## Task prompt
Go through the listing below and gather every line with the word "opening".
(Beginning of Records for this task)
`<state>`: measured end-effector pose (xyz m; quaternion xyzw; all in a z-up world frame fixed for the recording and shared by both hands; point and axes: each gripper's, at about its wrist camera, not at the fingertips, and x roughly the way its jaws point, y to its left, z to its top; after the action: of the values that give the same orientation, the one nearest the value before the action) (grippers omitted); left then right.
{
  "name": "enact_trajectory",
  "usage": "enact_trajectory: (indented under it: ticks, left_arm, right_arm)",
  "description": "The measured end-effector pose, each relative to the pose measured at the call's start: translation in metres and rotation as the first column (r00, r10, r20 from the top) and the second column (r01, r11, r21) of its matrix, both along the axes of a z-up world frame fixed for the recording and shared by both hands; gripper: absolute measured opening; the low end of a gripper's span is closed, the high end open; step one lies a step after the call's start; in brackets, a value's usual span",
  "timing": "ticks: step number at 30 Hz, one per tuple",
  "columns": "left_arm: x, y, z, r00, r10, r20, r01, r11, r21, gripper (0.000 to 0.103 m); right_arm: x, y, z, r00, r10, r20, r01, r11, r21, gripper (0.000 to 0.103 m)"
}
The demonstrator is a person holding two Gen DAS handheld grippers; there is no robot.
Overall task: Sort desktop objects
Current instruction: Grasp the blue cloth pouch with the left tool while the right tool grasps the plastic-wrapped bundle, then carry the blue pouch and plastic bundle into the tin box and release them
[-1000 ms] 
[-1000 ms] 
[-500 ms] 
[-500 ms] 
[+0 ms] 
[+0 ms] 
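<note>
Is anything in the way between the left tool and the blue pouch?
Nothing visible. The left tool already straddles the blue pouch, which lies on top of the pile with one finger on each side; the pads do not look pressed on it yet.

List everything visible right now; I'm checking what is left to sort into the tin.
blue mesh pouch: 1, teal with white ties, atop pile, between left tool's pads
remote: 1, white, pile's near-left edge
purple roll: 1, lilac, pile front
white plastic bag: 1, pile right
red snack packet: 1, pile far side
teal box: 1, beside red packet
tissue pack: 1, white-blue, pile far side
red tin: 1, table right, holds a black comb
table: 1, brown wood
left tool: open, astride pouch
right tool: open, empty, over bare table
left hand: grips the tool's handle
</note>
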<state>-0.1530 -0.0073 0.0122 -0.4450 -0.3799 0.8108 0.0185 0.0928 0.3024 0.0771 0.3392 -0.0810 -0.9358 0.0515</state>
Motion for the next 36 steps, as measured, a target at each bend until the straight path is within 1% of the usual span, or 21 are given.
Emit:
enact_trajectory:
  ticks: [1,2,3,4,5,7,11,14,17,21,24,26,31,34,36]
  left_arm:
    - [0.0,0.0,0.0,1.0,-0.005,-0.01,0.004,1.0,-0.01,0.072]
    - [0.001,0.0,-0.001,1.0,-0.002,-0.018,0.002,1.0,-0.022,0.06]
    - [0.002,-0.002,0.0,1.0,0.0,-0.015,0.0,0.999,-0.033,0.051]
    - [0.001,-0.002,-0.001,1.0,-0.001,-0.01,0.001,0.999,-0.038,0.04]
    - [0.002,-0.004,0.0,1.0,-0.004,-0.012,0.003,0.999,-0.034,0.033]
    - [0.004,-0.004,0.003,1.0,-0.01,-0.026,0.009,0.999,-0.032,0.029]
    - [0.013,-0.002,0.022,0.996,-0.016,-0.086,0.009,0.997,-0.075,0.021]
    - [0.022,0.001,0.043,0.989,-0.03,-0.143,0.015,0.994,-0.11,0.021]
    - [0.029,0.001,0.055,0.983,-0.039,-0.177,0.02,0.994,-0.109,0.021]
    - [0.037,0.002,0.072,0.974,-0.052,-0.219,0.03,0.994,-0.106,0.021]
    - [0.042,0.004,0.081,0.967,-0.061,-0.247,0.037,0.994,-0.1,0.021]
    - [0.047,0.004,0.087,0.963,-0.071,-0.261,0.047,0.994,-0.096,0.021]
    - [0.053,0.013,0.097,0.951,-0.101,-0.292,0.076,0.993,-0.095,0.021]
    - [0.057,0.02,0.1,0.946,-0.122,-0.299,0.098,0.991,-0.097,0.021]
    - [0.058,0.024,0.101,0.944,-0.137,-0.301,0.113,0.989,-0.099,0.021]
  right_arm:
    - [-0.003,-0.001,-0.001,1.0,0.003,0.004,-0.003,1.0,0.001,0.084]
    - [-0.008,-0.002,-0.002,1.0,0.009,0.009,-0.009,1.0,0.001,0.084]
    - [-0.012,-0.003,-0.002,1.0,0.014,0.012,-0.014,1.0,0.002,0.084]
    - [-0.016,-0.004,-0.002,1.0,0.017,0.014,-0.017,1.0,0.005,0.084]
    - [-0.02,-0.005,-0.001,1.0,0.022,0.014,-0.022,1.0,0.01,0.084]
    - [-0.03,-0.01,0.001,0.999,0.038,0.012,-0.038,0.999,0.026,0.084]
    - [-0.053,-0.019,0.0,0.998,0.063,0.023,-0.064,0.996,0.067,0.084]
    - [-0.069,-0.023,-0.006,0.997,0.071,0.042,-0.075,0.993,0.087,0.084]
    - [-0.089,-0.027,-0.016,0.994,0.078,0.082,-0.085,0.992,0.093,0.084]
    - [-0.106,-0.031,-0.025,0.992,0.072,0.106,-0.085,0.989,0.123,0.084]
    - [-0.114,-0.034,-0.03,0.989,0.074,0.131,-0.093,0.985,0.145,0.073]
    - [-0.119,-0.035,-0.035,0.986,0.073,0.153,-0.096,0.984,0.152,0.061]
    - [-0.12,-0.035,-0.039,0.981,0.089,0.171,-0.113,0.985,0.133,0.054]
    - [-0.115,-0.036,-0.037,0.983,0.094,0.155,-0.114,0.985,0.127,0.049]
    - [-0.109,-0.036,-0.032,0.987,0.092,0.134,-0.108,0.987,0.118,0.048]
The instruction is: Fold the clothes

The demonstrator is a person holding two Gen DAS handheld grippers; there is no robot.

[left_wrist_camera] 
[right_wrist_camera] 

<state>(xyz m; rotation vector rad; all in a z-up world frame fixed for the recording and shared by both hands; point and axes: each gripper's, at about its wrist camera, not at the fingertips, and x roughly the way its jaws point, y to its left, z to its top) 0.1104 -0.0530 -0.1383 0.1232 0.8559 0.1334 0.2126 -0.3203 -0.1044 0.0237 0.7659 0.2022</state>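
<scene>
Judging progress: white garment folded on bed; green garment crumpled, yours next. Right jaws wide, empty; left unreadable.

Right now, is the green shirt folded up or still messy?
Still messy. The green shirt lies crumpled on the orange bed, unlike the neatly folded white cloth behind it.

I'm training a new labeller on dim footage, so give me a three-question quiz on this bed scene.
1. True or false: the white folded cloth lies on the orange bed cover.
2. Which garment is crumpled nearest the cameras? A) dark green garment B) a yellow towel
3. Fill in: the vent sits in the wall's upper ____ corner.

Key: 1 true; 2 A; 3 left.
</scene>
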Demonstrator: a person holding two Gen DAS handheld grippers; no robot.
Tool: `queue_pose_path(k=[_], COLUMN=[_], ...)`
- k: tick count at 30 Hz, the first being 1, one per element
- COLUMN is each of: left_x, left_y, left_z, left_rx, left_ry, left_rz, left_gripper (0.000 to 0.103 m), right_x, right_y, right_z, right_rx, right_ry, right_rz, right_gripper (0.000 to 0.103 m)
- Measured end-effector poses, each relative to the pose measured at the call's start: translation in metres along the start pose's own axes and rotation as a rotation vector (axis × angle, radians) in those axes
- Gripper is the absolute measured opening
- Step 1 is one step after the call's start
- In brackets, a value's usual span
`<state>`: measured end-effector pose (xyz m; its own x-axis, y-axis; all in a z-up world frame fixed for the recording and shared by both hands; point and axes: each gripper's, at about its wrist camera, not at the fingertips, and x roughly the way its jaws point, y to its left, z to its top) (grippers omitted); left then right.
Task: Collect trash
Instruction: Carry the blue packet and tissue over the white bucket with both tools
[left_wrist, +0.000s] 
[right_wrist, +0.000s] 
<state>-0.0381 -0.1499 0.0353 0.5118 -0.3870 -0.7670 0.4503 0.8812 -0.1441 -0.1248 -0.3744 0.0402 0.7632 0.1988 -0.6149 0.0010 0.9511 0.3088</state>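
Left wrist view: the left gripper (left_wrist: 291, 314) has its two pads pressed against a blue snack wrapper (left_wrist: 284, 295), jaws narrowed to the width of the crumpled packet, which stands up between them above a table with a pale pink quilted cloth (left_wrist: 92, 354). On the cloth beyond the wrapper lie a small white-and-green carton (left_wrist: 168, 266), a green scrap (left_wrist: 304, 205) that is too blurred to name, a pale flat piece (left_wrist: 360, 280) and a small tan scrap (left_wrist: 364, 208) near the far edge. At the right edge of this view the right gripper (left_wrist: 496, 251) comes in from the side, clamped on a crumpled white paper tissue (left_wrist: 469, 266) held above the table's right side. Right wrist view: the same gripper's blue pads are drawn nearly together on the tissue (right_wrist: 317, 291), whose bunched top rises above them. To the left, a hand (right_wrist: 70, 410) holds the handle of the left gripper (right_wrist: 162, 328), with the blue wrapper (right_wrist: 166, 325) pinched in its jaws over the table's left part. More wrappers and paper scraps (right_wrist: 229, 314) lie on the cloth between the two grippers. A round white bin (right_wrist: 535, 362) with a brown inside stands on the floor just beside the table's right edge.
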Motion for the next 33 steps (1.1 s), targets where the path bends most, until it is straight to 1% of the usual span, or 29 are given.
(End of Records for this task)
## Exercise answer
  "description": "The measured end-effector pose, each relative to the pose measured at the call's start: translation in metres and rotation as the first column (r00, r10, r20 from the top) and the second column (r01, r11, r21) of its matrix, both along the axes of a z-up world frame fixed for the recording and shared by both hands; gripper: absolute measured opening; the low end of a gripper's span is closed, the high end open; step one lies a step after the call's start; in brackets, a value's usual span",
- Gripper is the absolute measured opening

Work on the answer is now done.